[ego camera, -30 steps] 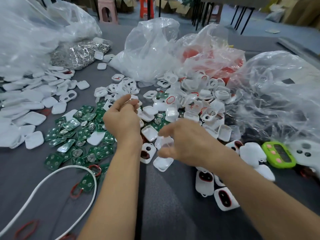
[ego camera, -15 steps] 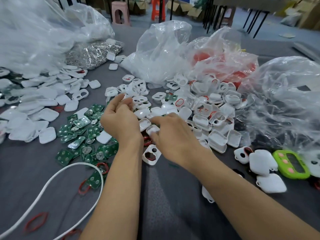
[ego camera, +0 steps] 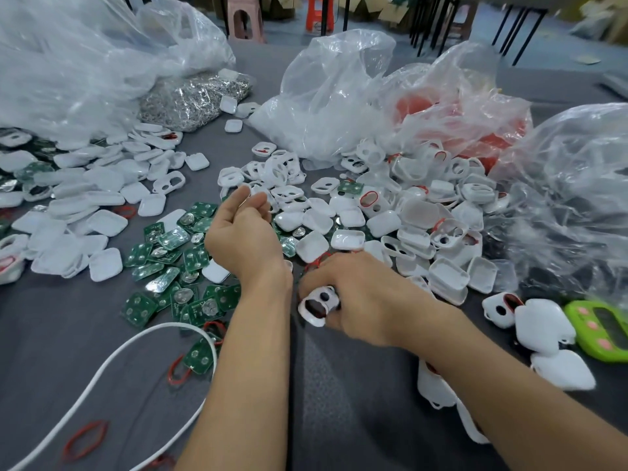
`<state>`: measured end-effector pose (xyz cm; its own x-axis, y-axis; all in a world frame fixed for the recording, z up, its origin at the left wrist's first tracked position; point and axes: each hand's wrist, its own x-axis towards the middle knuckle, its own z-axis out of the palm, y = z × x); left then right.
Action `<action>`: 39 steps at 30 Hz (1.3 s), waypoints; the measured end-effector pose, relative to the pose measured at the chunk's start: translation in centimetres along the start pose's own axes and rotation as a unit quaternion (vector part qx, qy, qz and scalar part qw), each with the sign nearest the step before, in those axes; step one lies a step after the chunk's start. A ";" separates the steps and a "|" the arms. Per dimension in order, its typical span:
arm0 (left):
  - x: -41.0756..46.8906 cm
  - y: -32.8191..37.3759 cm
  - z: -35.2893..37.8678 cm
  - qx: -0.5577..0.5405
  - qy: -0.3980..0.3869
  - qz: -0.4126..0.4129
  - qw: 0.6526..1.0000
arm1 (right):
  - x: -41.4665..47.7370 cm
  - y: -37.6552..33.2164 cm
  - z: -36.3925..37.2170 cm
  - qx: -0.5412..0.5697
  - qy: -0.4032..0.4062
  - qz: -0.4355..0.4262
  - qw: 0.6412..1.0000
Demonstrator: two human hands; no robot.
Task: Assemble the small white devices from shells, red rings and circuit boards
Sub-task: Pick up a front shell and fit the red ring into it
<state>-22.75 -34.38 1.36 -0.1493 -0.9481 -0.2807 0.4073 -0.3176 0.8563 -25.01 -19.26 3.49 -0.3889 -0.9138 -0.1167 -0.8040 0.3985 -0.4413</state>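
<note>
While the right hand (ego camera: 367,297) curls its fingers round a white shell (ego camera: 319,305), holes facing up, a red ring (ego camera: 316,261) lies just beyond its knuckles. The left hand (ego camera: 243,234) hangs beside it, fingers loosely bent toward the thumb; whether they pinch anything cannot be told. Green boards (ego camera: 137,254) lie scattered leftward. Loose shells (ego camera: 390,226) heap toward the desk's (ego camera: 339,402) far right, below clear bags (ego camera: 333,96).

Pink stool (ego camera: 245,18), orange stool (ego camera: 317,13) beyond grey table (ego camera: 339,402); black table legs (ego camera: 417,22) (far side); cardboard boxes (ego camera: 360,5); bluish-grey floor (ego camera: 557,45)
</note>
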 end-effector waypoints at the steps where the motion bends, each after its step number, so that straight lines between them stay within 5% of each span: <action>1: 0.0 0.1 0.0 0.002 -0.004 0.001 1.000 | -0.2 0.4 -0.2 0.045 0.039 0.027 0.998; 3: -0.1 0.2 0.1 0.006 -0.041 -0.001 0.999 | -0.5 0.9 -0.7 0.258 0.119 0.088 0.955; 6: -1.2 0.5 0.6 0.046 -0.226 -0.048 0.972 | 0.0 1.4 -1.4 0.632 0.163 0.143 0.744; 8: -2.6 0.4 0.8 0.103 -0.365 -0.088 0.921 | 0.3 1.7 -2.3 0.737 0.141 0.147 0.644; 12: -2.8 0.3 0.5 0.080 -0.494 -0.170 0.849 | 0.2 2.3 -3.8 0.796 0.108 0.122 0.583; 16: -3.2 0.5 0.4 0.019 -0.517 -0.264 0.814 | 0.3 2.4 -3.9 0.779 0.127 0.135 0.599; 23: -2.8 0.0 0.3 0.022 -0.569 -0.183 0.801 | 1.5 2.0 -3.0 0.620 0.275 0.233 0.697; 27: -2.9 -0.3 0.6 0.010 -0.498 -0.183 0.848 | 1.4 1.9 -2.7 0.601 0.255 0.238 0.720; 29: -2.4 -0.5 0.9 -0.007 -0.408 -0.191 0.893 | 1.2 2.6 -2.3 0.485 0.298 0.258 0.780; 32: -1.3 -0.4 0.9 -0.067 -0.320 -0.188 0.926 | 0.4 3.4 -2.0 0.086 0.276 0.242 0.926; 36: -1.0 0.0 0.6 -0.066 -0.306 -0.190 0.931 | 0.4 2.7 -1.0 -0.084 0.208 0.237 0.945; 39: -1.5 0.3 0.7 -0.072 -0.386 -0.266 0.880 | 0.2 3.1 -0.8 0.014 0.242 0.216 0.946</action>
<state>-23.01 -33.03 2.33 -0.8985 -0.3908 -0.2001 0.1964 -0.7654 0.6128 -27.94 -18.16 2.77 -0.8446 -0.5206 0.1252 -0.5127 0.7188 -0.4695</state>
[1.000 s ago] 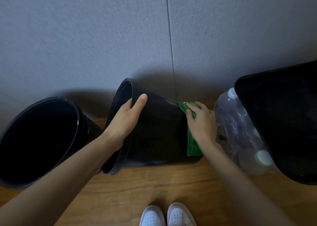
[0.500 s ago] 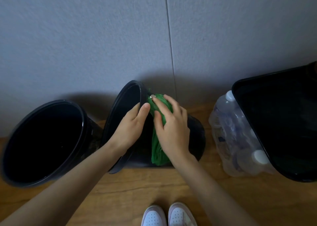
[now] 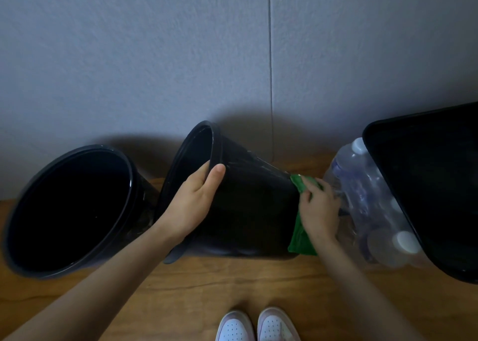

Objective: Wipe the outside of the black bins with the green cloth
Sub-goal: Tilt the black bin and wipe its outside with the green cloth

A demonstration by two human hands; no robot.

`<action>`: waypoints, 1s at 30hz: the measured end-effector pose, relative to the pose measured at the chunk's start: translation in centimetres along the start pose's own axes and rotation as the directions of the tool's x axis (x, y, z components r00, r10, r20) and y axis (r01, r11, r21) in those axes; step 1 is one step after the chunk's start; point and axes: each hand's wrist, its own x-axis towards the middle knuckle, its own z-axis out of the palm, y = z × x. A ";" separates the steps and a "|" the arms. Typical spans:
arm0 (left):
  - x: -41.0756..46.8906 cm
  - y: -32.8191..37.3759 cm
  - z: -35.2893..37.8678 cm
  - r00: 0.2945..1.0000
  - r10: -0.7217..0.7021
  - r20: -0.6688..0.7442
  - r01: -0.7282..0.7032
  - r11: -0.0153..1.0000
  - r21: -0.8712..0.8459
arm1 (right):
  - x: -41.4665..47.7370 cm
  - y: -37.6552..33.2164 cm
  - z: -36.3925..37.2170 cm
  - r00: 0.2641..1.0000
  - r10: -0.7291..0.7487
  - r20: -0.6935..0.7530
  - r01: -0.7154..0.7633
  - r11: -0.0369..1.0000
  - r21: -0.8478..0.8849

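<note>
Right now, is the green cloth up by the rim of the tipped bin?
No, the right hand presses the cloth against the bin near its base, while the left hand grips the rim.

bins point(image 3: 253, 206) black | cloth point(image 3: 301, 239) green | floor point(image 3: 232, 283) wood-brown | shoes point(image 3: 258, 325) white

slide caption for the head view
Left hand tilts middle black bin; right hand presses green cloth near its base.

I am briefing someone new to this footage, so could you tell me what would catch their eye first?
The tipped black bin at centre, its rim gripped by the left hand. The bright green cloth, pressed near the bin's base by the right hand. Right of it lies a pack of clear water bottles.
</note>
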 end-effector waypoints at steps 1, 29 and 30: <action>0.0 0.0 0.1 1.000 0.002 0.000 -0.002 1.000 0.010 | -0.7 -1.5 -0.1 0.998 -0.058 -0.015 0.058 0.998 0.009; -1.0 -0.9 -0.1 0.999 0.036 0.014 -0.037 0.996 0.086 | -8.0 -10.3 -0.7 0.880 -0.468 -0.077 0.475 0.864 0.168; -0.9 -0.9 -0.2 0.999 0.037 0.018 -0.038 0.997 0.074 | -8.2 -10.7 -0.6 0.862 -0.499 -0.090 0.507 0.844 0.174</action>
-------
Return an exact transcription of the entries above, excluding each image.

[ego camera, -30 steps] 
[ego camera, -15 steps] 
[ego camera, +0 steps] 
`<state>`: measured end-effector pose (xyz cm; its own x-axis, y-axis; all in a world frame fixed for the recording, z up, its origin at the left wrist's first tracked position; point and axes: each hand's wrist, its own x-axis towards the middle knuckle, its own z-axis out of the palm, y = z × x); left then right.
Action `<action>`: 39 steps at 30 Hz (1.3 s), waypoints; the measured end-effector pose, relative to the pose measured at the chunk's start: translation in centimetres along the start pose's own axes and rotation as a unit quaternion (vector part qx, qy, qz and scalar part qw), each with the sign nearest the step before, in those axes; step one lies a step after the chunk's start. A ";" separates the steps and a "|" the arms. Per dimension in order, its typical span:
arm0 (left):
  - x: -41.0756..46.8906 cm
  - y: -32.8191..37.3759 cm
  - z: -35.2893..37.8678 cm
  - qx: -0.5577..0.5405
  - qy: -0.3980..0.3869
  - qz: -0.4126..0.4129
  - qw: 0.6526..1.0000
arm1 (right):
  - x: -41.4665..47.7370 cm
  - y: -37.6552..33.2164 cm
  - z: -36.3925..37.2170 cm
  - qx: -0.5412..0.5697
  - qy: -0.4032..0.4062
  - qz: -0.4355..0.4262
  - qw: 0.6412..1.0000
Demonstrator: two human hands; no robot.
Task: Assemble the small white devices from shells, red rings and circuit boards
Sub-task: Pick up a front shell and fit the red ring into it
<state>-22.75 -34.38 1.36 -0.1493 -0.9481 -0.2807 0.4073 -0.3176 0.8563 -25.01 -19.26 3.49 -0.3889 -0.9138 -0.1167 -0.8040 0.3985 -0.4413</state>
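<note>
While the right hand (ego camera: 367,297) curls its fingers round a white shell (ego camera: 319,305), holes facing up, a red ring (ego camera: 316,261) lies just beyond its knuckles. The left hand (ego camera: 243,234) hangs beside it, fingers loosely bent toward the thumb; whether they pinch anything cannot be told. Green boards (ego camera: 137,254) lie scattered leftward. Loose shells (ego camera: 390,226) heap toward the desk's (ego camera: 339,402) far right, below clear bags (ego camera: 333,96).

Pink stool (ego camera: 245,18), orange stool (ego camera: 317,13) beyond grey table (ego camera: 339,402); black table legs (ego camera: 417,22) (far side); cardboard boxes (ego camera: 360,5); bluish-grey floor (ego camera: 557,45)
</note>
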 end-effector waypoints at the steps where the motion bends, each after its step number, so that straight lines between them stay within 5% of each span: <action>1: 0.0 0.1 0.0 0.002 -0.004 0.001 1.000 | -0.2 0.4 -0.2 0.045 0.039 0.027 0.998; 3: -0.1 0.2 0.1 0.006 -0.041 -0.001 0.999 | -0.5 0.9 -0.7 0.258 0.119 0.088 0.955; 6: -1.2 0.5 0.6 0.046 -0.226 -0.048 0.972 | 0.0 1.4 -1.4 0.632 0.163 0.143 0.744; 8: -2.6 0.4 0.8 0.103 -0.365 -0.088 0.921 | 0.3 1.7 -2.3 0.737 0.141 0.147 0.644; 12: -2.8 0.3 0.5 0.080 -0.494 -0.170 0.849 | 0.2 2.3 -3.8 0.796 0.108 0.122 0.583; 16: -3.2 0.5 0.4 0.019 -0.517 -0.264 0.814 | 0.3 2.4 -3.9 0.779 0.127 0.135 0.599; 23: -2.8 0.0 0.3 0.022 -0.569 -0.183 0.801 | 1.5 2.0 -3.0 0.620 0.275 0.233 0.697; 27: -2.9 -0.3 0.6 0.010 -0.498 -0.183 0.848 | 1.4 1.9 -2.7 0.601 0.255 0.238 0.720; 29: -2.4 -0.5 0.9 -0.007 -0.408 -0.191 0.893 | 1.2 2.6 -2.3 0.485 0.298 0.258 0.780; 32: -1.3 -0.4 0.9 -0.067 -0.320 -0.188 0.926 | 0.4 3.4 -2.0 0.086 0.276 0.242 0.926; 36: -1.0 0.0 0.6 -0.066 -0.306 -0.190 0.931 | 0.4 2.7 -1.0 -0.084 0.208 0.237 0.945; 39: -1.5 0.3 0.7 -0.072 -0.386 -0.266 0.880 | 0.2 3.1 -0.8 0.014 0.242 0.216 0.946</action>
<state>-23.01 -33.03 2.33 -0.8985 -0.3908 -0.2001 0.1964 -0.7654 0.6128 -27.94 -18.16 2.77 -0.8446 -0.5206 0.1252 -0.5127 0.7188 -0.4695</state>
[1.000 s ago] 
[0.500 s ago] 
[now] 

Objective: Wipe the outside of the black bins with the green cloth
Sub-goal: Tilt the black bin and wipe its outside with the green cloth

A demonstration by two human hands; no robot.

`<action>`: waypoints, 1s at 30hz: the measured end-effector pose, relative to the pose measured at the chunk's start: translation in centimetres along the start pose's own axes and rotation as the directions of the tool's x axis (x, y, z components r00, r10, r20) and y axis (r01, r11, r21) in those axes; step 1 is one step after the chunk's start; point and axes: each hand's wrist, its own x-axis towards the middle knuckle, its own z-axis out of the palm, y = z × x. A ";" separates the steps and a "|" the arms. Typical spans:
arm0 (left):
  - x: -41.0756..46.8906 cm
  - y: -32.8191..37.3759 cm
  - z: -35.2893..37.8678 cm
  - r00: 0.2945..1.0000
  - r10: -0.7217..0.7021
  - r20: -0.6688..0.7442
  - r01: -0.7282..0.7032
  - r11: -0.0153..1.0000
  - r21: -0.8712..0.8459
arm1 (right):
  - x: -41.4665..47.7370 cm
  - y: -37.6552..33.2164 cm
  - z: -36.3925..37.2170 cm
  - r00: 0.2641..1.0000
  - r10: -0.7291..0.7487
  - r20: -0.6935..0.7530
  - r01: -0.7154..0.7633
  - r11: -0.0369..1.0000
  - r21: -0.8478..0.8849

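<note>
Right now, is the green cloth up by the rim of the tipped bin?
No, the right hand presses the cloth against the bin near its base, while the left hand grips the rim.

bins point(image 3: 253, 206) black | cloth point(image 3: 301, 239) green | floor point(image 3: 232, 283) wood-brown | shoes point(image 3: 258, 325) white

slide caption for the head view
Left hand tilts middle black bin; right hand presses green cloth near its base.

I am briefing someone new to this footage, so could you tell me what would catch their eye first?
The tipped black bin at centre, its rim gripped by the left hand. The bright green cloth, pressed near the bin's base by the right hand. Right of it lies a pack of clear water bottles.
</note>
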 end-effector waypoints at steps 1, 29 and 30: <action>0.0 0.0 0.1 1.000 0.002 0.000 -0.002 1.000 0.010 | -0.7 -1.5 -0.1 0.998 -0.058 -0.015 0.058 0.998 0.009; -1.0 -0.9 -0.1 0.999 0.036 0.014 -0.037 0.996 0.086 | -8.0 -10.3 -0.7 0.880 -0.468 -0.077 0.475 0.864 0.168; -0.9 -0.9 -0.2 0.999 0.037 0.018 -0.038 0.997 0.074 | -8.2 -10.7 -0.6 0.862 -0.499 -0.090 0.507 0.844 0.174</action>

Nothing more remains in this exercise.